3. Custom Node Class and compare Functor

  • Why Node?: When an element is extracted from the heap, we not only need its data (value) but also need to know which array it came from (row) and its position within that array (col). This information is crucial to fetch the next element from the correct array.
  • Node Structure: data (the element value), row (index of the array), col (index within that array).
  • Why compare?: The priority_queue by default uses std::less for basic types (making it a Max Heap). When storing custom objects or pointers (Node*), we need to provide a custom comparison logic.
    • For a Min Heap, the operator() in the compare class should return true if a should have lower priority than b (i.e., a’s data is greater than b’s data). This ensures smaller values float to the top.

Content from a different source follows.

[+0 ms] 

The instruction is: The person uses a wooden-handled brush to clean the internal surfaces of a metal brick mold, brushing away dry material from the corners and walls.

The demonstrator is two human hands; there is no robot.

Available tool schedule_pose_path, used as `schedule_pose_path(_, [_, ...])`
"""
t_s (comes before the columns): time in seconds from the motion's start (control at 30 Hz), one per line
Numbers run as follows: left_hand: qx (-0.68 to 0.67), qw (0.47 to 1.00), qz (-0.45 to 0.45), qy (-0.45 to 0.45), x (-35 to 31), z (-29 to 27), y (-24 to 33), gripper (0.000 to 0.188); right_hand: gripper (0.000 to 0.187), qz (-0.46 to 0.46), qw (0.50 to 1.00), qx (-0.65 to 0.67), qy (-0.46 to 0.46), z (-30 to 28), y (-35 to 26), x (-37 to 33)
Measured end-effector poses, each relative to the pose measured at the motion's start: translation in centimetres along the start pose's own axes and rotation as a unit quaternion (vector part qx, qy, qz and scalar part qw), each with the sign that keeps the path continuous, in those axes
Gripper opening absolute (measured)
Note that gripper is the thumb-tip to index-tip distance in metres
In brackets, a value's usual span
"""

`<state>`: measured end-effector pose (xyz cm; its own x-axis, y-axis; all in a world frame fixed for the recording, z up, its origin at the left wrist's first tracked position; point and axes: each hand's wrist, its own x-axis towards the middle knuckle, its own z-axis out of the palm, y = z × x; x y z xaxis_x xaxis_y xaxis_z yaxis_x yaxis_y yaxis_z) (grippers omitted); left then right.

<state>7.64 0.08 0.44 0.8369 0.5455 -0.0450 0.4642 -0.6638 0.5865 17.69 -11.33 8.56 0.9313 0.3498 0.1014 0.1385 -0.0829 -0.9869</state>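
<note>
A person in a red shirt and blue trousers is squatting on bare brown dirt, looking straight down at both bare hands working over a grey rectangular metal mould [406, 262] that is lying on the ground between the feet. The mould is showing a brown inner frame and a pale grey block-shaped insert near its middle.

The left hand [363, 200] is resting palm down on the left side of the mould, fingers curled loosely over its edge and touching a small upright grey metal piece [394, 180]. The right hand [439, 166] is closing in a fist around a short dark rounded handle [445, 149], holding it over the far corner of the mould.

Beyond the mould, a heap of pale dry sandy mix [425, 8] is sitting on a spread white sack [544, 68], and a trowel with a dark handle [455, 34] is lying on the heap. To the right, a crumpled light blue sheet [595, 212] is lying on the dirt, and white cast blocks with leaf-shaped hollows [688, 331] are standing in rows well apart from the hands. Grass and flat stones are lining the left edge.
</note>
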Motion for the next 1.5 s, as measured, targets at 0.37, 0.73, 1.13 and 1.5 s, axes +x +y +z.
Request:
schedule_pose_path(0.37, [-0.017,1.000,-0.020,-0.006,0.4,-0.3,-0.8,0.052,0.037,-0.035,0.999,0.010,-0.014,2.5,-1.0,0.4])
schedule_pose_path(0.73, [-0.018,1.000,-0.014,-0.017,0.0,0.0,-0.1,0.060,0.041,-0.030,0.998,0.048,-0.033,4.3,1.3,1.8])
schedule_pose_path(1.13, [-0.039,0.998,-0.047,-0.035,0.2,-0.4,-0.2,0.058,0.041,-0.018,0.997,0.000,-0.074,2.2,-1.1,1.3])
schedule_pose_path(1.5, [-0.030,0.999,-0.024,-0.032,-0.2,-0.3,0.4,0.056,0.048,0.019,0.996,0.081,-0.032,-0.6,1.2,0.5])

4. mergeSortedArrays(vector<vector<int>> kArrays, int K) Logic

  1. Initialization (Step 1):
    • Create a minHeap of Node* using the compare functor.
    • For each of the K input arrays:
      • Create a new Node for its first element (kArrays[row][0]), storing its row and 0 for col.
      • push this Node* into the minHeap.
  2. Extraction & Replenishment (Step 2):
    • Create an empty ans vector to store the final sorted result.
    • Loop while(minHeap.size() > 0):
      • Extract Minimum: Get the Node* temp from minHeap.top(). This temp->data is the smallest element available globally.
      • Add temp->data to ans.
      • minHeap.pop(): Remove temp from the heap.
      • Identify Source: Get row and col from temp.
      • Fetch Next: If there’s a next element in the same array (col + 1 < kArrays[row].size()):
        • Create a new Node for kArrays[row][col+1], with the same row but col+1.
        • push this new Node* into the minHeap.
  3. Return: The ans vector.

5. Complexity Analysis

  • Let N be the total number of elements across all K arrays. (N = sum of lengths of all kArrays).
  • Time Complexity: O(N log K)
    • Initial Population: K insertions into the heap. Each push takes O(log K). Total O(K log K).
    • Main Loop: The loop runs N times (because each of the N elements is extracted exactly once). In each iteration:
      • minHeap.top() is O(1).
      • ans.push_back() is O(1) amortized.
      • minHeap.pop() is O(log K).
      • minHeap.push() is O(log K).
      • So, each iteration is O(log K).
    • Total: O(K log K + N log K) = O(N log K) (since N >= K).
  • Space Complexity: O(N + K)
    • O(N) for the ans vector (to store the final merged array).
    • O(K) for the minHeap (it stores at most K elements/nodes simultaneously).
    • Memory Management Note: The code uses new Node(...). For each element pushed into the heap, a new Node object is dynamically allocated. These objects are not explicitly deleted in the provided code. In C++, this would lead to a memory leak. In competitive programming, new is often used without delete if the program terminates quickly and memory limits are not strict. For robust code, consider using std::unique_ptr with custom deleter, std::shared_ptr, or manual delete when a node is no longer needed (e.g., after minHeap.pop() and before returning from the function, though careful management is needed to ensure nodes added to ans are not deleted prematurely).